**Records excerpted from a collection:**
+---+
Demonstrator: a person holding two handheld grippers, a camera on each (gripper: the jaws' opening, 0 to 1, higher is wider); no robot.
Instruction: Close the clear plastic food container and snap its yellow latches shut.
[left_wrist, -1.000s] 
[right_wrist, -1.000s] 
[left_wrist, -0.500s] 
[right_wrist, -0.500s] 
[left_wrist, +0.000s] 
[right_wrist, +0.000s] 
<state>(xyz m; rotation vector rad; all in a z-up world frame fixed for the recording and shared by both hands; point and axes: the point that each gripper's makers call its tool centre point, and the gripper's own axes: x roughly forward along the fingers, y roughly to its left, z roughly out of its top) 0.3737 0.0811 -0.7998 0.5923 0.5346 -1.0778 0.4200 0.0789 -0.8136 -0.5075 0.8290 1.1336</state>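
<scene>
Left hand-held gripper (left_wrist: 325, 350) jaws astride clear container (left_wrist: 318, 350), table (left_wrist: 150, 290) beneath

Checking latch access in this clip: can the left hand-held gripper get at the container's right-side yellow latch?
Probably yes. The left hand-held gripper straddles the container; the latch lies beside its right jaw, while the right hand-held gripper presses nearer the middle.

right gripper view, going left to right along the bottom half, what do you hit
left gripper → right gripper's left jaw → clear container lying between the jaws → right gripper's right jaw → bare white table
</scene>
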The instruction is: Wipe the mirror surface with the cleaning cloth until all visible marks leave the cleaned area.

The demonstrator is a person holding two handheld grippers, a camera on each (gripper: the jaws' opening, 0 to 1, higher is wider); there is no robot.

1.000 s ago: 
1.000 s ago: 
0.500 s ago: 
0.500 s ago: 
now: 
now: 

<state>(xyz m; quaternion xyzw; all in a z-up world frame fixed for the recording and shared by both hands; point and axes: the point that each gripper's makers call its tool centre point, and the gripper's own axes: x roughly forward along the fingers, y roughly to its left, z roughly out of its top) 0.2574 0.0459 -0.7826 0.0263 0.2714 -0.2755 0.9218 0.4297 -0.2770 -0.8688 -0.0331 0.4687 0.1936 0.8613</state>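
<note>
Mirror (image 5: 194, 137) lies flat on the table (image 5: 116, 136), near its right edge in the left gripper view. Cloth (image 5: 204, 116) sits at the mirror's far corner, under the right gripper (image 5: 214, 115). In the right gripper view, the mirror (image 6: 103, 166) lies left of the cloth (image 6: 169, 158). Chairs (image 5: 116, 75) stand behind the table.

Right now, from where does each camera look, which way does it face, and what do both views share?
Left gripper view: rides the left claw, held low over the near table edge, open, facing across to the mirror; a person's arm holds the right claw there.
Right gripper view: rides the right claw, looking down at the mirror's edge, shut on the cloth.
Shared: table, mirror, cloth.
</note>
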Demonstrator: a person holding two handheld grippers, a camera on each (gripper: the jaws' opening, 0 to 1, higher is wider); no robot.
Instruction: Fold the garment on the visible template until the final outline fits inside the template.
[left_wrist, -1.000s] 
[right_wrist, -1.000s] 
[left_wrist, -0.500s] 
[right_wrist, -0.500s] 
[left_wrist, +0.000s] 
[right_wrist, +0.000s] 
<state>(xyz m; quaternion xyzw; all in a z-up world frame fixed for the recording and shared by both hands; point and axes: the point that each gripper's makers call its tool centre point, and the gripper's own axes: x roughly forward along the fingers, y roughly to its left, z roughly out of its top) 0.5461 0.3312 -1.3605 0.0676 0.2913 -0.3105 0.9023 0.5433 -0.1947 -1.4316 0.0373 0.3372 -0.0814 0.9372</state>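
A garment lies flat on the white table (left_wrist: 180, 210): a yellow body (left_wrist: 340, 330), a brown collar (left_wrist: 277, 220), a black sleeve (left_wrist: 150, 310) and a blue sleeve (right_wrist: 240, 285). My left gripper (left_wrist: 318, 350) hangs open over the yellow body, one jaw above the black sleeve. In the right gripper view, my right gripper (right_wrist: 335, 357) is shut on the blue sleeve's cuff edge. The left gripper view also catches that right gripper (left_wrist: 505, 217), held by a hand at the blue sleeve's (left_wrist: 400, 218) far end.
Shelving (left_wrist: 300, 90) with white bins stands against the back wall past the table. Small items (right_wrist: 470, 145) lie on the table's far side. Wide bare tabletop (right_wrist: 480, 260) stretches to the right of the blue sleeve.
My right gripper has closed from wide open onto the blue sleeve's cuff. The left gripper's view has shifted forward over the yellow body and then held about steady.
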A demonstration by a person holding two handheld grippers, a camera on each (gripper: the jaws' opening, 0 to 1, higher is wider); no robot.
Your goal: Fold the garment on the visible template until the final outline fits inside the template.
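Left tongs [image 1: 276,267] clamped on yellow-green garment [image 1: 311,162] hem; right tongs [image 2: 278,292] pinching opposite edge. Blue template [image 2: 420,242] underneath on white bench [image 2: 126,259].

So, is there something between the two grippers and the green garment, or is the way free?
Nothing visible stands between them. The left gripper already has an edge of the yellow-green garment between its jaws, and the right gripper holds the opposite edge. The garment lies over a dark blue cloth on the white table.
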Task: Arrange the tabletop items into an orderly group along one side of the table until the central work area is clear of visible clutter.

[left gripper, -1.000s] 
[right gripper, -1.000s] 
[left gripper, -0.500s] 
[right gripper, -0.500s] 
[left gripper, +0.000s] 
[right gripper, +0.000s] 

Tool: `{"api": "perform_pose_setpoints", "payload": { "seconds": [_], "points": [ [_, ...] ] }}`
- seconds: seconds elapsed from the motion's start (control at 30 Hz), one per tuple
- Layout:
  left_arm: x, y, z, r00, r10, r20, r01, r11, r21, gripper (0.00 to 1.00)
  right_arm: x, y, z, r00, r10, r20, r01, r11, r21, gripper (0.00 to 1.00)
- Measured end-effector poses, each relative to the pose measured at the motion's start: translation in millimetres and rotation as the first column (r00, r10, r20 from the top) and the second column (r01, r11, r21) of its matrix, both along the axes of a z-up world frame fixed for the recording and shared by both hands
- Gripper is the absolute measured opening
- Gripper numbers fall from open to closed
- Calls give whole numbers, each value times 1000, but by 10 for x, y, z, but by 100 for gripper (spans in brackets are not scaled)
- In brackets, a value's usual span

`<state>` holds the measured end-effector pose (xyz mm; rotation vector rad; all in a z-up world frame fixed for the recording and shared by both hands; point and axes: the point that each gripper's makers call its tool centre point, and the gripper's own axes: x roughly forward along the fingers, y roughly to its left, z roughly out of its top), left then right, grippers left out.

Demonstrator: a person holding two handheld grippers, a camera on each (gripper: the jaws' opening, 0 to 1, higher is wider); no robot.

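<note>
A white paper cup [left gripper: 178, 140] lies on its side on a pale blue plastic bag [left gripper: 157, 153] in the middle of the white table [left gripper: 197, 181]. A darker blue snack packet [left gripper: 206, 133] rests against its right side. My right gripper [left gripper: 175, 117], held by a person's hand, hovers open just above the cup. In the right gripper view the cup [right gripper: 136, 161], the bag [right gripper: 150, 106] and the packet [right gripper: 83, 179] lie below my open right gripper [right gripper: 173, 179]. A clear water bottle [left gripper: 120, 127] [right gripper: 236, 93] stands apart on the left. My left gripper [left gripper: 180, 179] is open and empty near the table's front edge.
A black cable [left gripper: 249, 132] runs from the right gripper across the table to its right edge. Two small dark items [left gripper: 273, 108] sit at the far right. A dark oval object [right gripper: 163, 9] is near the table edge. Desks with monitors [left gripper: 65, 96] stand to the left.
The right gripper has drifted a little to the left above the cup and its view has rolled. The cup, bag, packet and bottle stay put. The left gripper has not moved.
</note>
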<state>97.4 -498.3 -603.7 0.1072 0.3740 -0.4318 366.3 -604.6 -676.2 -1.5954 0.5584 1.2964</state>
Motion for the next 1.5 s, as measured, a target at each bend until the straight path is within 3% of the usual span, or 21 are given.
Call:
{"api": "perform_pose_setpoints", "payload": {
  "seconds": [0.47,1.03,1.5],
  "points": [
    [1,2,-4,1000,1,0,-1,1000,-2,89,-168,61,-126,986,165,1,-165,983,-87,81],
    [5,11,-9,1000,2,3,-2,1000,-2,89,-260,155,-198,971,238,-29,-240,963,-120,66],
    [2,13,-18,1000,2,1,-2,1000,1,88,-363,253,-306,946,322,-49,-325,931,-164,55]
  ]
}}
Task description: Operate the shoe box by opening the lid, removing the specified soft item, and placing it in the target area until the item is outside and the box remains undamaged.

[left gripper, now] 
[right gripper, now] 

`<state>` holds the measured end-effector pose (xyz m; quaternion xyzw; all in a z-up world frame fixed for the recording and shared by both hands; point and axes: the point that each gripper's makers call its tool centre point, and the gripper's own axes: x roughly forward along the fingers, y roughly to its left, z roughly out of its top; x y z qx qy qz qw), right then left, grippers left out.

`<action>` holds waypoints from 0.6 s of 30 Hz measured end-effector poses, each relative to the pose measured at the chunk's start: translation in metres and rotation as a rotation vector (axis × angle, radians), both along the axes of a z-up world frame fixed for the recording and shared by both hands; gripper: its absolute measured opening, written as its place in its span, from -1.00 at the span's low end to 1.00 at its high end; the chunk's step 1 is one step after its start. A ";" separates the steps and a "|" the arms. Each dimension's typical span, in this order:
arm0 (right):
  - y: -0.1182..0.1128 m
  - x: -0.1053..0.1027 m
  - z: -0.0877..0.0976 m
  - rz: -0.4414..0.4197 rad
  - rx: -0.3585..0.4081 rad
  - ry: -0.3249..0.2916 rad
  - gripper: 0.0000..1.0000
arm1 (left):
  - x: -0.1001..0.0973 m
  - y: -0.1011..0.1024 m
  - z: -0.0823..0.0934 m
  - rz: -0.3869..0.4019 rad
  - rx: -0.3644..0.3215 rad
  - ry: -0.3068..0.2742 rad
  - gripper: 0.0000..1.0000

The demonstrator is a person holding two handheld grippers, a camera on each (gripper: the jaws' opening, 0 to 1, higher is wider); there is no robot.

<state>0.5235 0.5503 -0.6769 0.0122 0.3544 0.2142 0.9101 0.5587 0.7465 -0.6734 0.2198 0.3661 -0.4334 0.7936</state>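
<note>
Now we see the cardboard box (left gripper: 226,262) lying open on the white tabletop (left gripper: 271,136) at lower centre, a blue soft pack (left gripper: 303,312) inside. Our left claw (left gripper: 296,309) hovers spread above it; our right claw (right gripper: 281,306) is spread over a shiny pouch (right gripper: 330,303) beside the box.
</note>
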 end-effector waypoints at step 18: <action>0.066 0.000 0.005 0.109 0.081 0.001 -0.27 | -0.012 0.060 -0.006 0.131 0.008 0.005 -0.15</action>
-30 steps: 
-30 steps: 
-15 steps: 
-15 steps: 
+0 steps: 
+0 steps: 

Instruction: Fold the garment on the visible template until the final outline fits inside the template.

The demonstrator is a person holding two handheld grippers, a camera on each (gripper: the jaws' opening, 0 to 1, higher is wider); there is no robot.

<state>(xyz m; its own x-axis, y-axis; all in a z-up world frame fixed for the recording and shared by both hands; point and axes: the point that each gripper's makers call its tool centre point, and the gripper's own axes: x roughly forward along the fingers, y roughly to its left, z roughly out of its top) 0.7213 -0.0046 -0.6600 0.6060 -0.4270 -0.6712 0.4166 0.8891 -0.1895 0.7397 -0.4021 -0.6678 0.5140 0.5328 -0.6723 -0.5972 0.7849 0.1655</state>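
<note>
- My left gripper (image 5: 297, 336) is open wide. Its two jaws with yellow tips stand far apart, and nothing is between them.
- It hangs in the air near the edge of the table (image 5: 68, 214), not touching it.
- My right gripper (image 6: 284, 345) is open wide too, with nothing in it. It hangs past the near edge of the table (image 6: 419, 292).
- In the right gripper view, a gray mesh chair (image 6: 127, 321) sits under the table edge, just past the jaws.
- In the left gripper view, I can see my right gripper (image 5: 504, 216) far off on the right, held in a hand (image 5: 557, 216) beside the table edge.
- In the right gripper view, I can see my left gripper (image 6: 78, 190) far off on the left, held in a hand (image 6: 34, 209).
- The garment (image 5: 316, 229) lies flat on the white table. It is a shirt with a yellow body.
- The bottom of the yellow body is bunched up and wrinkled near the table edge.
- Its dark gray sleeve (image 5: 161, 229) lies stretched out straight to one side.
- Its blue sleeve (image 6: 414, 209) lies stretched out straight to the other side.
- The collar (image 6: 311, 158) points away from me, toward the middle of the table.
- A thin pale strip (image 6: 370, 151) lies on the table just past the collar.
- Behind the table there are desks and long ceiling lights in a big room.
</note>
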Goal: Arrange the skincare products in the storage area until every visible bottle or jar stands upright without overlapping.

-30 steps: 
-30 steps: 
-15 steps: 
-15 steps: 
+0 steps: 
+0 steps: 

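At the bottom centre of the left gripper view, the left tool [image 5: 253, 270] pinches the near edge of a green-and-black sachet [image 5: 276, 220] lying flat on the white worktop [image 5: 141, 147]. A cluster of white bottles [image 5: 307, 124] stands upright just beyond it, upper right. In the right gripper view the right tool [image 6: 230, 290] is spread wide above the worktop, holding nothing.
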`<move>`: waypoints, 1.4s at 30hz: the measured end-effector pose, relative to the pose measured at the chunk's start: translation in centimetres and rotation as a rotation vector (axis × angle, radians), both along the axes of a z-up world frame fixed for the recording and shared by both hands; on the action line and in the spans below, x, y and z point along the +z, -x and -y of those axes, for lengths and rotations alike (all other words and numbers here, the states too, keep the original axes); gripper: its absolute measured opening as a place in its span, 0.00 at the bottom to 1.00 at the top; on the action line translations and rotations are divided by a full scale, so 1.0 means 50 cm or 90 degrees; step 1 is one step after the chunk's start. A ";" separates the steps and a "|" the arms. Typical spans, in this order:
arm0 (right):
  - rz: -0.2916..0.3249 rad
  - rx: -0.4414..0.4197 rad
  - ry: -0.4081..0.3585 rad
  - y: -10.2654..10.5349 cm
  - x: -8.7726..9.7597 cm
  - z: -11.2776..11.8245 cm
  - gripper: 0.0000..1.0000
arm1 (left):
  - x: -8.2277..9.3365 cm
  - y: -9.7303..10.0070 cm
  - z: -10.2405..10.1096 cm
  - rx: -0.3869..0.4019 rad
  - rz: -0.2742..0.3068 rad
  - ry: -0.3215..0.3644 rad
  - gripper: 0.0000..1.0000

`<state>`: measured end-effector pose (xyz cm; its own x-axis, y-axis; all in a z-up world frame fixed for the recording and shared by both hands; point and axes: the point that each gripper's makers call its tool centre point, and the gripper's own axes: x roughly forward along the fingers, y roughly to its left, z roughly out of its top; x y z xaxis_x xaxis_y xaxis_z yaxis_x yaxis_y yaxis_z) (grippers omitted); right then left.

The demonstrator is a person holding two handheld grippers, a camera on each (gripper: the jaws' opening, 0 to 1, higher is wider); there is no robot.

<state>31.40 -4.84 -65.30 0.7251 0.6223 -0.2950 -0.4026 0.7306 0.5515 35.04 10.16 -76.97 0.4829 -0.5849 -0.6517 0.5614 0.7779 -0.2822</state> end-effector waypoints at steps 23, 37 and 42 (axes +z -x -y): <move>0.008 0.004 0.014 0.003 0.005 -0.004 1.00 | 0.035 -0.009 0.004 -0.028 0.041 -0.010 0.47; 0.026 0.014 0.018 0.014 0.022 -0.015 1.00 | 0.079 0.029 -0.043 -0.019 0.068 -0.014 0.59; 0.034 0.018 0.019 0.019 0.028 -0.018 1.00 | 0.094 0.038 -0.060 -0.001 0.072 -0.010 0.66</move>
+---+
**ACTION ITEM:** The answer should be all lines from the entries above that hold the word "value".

**RESULT OF THIS TASK:**
- Calls give whole numbers, each value times 1000, but by 10 for x, y, z, but by 100 for gripper (spans in brackets are not scaled)
- In brackets, a value's usual span

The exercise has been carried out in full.